• _Problem statement_
Take the records below from their first line to the line with "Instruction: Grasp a", and restate those lines word for word.

Segment Start: Information shown

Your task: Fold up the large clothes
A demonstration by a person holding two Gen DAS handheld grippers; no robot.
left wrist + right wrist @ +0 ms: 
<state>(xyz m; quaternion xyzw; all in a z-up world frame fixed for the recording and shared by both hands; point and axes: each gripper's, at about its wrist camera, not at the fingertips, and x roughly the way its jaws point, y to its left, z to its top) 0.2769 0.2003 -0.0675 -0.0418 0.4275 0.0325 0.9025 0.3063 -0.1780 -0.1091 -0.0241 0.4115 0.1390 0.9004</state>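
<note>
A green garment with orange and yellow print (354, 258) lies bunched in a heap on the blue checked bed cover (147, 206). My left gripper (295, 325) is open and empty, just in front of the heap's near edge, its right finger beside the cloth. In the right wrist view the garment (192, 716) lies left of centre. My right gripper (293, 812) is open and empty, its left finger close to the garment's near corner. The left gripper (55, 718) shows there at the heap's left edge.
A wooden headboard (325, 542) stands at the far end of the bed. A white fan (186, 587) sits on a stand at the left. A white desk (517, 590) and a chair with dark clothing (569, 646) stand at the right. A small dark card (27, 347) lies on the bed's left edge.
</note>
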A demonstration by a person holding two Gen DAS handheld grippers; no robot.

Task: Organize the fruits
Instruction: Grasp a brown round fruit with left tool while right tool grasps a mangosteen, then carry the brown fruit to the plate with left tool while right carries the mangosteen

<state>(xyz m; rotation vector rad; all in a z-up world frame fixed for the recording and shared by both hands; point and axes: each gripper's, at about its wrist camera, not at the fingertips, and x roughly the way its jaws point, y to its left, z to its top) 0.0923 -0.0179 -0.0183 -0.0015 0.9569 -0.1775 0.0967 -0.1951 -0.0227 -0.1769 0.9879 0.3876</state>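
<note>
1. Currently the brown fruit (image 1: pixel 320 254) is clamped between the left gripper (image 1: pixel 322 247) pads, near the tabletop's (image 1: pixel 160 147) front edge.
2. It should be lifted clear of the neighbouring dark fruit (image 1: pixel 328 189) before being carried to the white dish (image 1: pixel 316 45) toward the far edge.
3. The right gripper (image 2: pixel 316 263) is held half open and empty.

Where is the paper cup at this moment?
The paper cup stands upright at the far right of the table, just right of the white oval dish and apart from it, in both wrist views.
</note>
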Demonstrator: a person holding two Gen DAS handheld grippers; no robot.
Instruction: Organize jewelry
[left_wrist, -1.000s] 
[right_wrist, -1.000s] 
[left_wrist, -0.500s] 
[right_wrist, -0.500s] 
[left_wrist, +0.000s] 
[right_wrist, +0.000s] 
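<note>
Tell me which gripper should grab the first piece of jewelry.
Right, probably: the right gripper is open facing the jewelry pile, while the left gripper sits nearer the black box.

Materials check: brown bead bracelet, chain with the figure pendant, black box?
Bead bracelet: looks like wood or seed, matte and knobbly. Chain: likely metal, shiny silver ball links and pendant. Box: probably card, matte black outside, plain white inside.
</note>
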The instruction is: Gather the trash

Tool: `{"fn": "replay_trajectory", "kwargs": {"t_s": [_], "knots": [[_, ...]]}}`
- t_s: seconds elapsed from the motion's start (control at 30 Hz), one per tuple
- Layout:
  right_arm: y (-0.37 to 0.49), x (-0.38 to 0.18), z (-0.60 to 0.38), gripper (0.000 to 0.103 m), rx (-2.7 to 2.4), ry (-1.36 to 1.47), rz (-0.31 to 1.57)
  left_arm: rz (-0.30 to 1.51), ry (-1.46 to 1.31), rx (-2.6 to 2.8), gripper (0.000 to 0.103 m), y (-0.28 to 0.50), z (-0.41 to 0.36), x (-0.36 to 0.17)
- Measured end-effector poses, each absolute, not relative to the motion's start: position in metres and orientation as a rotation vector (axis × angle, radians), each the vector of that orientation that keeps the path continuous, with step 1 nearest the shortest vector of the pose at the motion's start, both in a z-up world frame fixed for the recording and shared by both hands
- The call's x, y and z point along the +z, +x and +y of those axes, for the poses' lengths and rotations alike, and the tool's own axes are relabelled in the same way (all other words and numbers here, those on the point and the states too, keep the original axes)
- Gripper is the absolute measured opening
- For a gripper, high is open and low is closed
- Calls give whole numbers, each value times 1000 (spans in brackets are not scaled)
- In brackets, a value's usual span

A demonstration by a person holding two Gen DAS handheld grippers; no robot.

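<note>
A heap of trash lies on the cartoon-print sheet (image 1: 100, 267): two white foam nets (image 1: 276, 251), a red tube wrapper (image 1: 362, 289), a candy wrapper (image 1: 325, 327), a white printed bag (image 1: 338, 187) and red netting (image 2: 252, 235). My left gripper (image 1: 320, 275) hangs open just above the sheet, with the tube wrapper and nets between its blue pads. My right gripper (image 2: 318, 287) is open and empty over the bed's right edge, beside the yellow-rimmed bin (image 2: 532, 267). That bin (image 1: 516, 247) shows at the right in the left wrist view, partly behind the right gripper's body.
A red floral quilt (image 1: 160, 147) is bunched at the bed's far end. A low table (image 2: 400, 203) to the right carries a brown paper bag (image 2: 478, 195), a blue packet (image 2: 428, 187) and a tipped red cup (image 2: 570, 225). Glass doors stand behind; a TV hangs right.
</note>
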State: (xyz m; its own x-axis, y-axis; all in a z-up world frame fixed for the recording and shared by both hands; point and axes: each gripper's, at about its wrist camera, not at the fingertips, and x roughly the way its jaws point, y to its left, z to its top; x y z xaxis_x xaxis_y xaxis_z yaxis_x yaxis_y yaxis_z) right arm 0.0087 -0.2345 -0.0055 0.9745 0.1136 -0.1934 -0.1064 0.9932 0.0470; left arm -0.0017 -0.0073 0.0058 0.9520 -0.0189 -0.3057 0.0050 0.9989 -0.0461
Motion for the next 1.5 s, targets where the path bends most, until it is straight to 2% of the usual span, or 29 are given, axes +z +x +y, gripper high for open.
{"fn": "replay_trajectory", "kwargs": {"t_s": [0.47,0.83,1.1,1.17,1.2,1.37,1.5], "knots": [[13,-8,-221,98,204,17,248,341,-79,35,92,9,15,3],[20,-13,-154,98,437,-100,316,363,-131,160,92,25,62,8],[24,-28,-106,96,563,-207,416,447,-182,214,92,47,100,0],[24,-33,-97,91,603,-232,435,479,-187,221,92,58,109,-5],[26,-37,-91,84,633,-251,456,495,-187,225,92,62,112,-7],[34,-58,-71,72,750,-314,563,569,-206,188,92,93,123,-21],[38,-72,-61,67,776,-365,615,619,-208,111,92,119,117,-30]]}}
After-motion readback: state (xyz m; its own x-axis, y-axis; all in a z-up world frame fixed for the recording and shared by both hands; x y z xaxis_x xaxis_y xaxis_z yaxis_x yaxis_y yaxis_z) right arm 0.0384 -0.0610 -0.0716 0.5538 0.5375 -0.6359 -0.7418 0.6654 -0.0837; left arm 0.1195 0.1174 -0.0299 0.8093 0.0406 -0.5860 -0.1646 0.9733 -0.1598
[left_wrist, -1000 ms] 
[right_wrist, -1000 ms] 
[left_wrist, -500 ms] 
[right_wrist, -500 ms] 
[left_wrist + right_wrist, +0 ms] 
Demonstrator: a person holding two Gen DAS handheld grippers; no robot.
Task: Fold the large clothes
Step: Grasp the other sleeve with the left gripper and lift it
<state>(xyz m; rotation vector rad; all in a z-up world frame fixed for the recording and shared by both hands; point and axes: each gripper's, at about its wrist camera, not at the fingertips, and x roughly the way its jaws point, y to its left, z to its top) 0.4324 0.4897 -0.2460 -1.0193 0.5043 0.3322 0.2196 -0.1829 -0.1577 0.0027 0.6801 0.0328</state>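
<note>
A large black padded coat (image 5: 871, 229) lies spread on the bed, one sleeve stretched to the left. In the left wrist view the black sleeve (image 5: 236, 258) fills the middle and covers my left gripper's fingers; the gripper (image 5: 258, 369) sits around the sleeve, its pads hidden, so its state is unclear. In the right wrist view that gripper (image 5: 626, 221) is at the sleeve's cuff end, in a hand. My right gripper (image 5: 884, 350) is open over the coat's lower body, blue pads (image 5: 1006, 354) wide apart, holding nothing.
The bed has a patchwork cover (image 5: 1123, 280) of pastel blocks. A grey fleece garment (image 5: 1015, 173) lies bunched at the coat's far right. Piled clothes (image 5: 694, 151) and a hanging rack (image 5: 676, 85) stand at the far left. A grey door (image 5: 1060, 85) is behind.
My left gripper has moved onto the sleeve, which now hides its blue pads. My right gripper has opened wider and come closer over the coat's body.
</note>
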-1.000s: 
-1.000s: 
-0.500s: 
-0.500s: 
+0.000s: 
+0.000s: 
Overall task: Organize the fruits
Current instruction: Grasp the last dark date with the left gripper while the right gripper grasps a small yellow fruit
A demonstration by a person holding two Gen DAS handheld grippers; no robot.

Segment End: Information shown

• _Output of the task_
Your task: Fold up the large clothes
A demonstration by a person holding two Gen DAS handheld grippers; no robot.
left wrist + right wrist @ +0 ms: 
<state>(xyz m; quaternion xyzw; all in a z-up world frame fixed for the recording and shared by both hands; point and axes: each gripper's, at about its wrist camera, not at the fingertips, and x roughly the way its jaws point, y to its left, z to its top) 0.2769 0.2003 -0.0675 -0.0418 0.4275 0.0325 0.9025 0.3063 -0.1780 -0.1091 -0.0241 0.4115 0.1390 0.9004</state>
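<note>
A green garment with orange and yellow print (354, 258) lies bunched in a heap on the blue checked bed cover (147, 206). My left gripper (295, 325) is open and empty, just in front of the heap's near edge, its right finger beside the cloth. In the right wrist view the garment (192, 716) lies left of centre. My right gripper (293, 812) is open and empty, its left finger close to the garment's near corner. The left gripper (55, 718) shows there at the heap's left edge.
A wooden headboard (325, 542) stands at the far end of the bed. A white fan (186, 587) sits on a stand at the left. A white desk (517, 590) and a chair with dark clothing (569, 646) stand at the right. A small dark card (27, 347) lies on the bed's left edge.
</note>
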A demonstration by a person holding two Gen DAS handheld grippers; no robot.

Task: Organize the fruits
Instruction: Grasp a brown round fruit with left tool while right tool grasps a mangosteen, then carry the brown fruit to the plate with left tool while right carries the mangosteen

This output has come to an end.